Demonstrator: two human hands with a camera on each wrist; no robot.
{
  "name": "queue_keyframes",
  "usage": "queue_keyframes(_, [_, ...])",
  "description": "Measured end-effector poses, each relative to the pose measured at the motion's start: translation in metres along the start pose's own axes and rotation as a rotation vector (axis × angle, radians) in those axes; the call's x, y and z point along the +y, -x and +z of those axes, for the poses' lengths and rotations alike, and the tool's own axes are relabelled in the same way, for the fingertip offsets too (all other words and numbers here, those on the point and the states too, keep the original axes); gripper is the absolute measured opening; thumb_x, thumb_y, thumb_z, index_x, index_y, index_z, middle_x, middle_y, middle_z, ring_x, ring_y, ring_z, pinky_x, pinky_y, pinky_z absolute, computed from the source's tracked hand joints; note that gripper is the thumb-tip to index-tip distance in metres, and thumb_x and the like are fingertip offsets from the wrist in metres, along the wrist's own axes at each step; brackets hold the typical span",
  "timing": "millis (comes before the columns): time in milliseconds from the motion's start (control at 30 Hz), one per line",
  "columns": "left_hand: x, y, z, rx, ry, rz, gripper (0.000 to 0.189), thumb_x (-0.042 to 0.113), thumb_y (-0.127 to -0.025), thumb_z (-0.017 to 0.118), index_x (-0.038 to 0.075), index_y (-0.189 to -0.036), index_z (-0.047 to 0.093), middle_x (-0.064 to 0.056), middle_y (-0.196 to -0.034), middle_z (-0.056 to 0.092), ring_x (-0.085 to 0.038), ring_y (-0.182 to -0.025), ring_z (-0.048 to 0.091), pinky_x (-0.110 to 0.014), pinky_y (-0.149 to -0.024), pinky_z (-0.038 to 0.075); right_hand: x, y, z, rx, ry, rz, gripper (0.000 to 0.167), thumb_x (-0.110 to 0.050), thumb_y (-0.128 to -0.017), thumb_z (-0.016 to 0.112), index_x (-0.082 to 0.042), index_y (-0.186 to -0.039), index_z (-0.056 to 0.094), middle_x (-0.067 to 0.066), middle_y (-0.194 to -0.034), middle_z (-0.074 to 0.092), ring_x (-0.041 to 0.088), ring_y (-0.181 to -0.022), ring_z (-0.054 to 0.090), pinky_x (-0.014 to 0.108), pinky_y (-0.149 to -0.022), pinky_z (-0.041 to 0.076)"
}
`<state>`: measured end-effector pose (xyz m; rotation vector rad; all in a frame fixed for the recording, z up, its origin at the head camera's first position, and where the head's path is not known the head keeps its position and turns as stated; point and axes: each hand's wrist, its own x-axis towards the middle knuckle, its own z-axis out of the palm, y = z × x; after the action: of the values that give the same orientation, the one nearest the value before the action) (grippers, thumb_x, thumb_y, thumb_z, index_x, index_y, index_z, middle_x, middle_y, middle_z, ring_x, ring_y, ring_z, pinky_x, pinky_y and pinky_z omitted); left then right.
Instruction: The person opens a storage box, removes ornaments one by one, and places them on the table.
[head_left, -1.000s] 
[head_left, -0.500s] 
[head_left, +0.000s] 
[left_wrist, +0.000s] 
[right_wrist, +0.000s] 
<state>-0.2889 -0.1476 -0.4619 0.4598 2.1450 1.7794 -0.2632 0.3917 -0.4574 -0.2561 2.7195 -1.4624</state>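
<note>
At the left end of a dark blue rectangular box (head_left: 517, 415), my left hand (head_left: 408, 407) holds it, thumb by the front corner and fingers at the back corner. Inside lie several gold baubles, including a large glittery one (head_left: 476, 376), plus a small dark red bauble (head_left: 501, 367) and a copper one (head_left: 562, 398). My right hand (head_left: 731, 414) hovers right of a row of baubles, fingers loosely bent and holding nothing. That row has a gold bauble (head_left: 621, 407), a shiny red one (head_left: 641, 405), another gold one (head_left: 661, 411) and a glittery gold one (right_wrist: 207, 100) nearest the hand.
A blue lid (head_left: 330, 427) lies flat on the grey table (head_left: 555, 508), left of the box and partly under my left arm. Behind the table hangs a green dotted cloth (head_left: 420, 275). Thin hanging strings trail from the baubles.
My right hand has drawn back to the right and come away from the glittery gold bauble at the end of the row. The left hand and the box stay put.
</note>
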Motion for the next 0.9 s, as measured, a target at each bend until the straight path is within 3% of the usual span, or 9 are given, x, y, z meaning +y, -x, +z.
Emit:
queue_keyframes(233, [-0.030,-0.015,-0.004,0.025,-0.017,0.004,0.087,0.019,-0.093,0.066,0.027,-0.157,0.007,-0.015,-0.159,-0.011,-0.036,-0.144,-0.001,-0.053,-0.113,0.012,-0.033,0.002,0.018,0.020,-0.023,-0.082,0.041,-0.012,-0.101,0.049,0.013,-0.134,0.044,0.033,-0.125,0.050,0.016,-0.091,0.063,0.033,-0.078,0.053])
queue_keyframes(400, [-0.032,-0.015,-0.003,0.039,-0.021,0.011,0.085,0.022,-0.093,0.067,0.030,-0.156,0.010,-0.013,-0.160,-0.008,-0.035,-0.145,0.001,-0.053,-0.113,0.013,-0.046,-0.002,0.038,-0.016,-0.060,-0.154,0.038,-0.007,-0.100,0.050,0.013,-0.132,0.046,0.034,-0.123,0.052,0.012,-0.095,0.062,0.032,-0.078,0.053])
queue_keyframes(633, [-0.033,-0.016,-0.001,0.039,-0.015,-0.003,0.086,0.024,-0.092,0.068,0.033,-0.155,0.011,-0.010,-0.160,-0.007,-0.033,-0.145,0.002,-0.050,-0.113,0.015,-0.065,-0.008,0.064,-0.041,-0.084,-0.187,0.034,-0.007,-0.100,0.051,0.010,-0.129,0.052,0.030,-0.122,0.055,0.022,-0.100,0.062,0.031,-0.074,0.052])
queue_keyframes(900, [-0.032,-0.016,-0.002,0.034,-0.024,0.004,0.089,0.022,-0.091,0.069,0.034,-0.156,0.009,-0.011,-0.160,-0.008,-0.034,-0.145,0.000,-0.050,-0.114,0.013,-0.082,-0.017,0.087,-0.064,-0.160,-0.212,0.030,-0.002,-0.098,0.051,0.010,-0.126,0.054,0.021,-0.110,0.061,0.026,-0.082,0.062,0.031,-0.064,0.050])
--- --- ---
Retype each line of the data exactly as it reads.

_WRITTEN REPLY:_
Demonstrator: two human hands with a camera on each wrist; no robot.
{
  "name": "queue_keyframes",
  "usage": "queue_keyframes(_, [_, ...])",
  "description": "Measured end-effector poses, each relative to the pose measured at the motion's start: translation in metres along the start pose's own axes and rotation as a rotation vector (axis × angle, radians) in those axes; the call's x, y and z point along the +y, -x and +z of those axes, for the poses' lengths and rotations alike, and the tool's own axes are relabelled in the same way, for the fingertip offsets too (all other words and numbers here, those on the point and the states too, keep the original axes); gripper is the absolute measured opening; thumb_x, thumb_y, thumb_z, index_x, index_y, index_z, middle_x, middle_y, middle_z, ring_x, ring_y, ring_z, pinky_x, pinky_y, pinky_z absolute, computed from the source's tracked hand joints; note that gripper is the thumb-tip to index-tip distance in metres, and thumb_x and the like are fingertip offsets from the wrist in metres, along the wrist's own axes at each step; brackets hold the typical span",
  "timing": "millis (comes before the columns): time in milliseconds from the motion's start (control at 30 Hz), one per line",
  "columns": "left_hand: x, y, z, rx, ry, rz, gripper (0.000 to 0.189), thumb_x (-0.042 to 0.113), thumb_y (-0.127 to -0.025), thumb_z (-0.017 to 0.118), index_x (-0.038 to 0.075), index_y (-0.189 to -0.036), index_z (-0.047 to 0.093), middle_x (-0.064 to 0.056), middle_y (-0.196 to -0.034), middle_z (-0.056 to 0.092), ring_x (-0.085 to 0.038), ring_y (-0.182 to -0.025), ring_z (-0.048 to 0.091), pinky_x (-0.110 to 0.014), pinky_y (-0.149 to -0.024), pinky_z (-0.038 to 0.075); right_hand: x, y, z, rx, ry, rz, gripper (0.000 to 0.167), thumb_x (-0.110 to 0.050), thumb_y (-0.128 to -0.017), thumb_z (-0.016 to 0.112), index_x (-0.082 to 0.042), index_y (-0.186 to -0.039), index_z (-0.056 to 0.094), middle_x (-0.067 to 0.066), middle_y (-0.194 to -0.034), middle_z (-0.074 to 0.092), ring_x (-0.041 to 0.088), ring_y (-0.181 to -0.022), ring_z (-0.054 to 0.090), pinky_x (-0.014 to 0.108), pinky_y (-0.149 to -0.022), pinky_z (-0.041 to 0.076)"
}
`<state>`: measured end-effector pose (xyz m; rotation vector rad; all in a frame fixed for the recording, z up, its origin at the head camera's first position, and where the head's path is not known the head keeps its position and turns as stated; point and axes: each hand's wrist, its own x-axis towards the middle knuckle, its own z-axis out of the palm, y = z × x; after the action: of the values that give the same orientation, the one nearest the value before the action) (grippers, thumb_x, thumb_y, thumb_z, index_x, index_y, index_z, middle_x, middle_y, middle_z, ring_x, ring_y, ring_z, pinky_x, pinky_y and pinky_z omitted); left then right.
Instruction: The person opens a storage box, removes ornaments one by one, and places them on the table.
[head_left, -1.000s] 
[head_left, -0.500s] 
[head_left, +0.000s] 
[left_wrist, +0.000s] 
[right_wrist, +0.000s] 
<state>-0.2889 -0.1476 -0.4619 0.4598 2.1450 1.7794 -0.2632 0.3917 -0.4574 -0.2561 2.7195 -1.4624</state>
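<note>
At the left end of a dark blue rectangular box (head_left: 517, 415), my left hand (head_left: 408, 407) holds it, thumb by the front corner and fingers at the back corner. Inside lie several gold baubles, including a large glittery one (head_left: 476, 376), plus a small dark red bauble (head_left: 501, 367) and a copper one (head_left: 562, 398). My right hand (head_left: 731, 414) hovers right of a row of baubles, fingers loosely bent and holding nothing. That row has a gold bauble (head_left: 621, 407), a shiny red one (head_left: 641, 405), another gold one (head_left: 661, 411) and a glittery gold one (right_wrist: 207, 100) nearest the hand.
A blue lid (head_left: 330, 427) lies flat on the grey table (head_left: 555, 508), left of the box and partly under my left arm. Behind the table hangs a green dotted cloth (head_left: 420, 275). Thin hanging strings trail from the baubles.
My right hand has drawn back to the right and come away from the glittery gold bauble at the end of the row. The left hand and the box stay put.
</note>
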Motion for the next 0.9 s, as measured, a target at each bend until the straight path is within 3% of the usual span, or 9 are given, x, y, z meaning +y, -x, +z.
Emit:
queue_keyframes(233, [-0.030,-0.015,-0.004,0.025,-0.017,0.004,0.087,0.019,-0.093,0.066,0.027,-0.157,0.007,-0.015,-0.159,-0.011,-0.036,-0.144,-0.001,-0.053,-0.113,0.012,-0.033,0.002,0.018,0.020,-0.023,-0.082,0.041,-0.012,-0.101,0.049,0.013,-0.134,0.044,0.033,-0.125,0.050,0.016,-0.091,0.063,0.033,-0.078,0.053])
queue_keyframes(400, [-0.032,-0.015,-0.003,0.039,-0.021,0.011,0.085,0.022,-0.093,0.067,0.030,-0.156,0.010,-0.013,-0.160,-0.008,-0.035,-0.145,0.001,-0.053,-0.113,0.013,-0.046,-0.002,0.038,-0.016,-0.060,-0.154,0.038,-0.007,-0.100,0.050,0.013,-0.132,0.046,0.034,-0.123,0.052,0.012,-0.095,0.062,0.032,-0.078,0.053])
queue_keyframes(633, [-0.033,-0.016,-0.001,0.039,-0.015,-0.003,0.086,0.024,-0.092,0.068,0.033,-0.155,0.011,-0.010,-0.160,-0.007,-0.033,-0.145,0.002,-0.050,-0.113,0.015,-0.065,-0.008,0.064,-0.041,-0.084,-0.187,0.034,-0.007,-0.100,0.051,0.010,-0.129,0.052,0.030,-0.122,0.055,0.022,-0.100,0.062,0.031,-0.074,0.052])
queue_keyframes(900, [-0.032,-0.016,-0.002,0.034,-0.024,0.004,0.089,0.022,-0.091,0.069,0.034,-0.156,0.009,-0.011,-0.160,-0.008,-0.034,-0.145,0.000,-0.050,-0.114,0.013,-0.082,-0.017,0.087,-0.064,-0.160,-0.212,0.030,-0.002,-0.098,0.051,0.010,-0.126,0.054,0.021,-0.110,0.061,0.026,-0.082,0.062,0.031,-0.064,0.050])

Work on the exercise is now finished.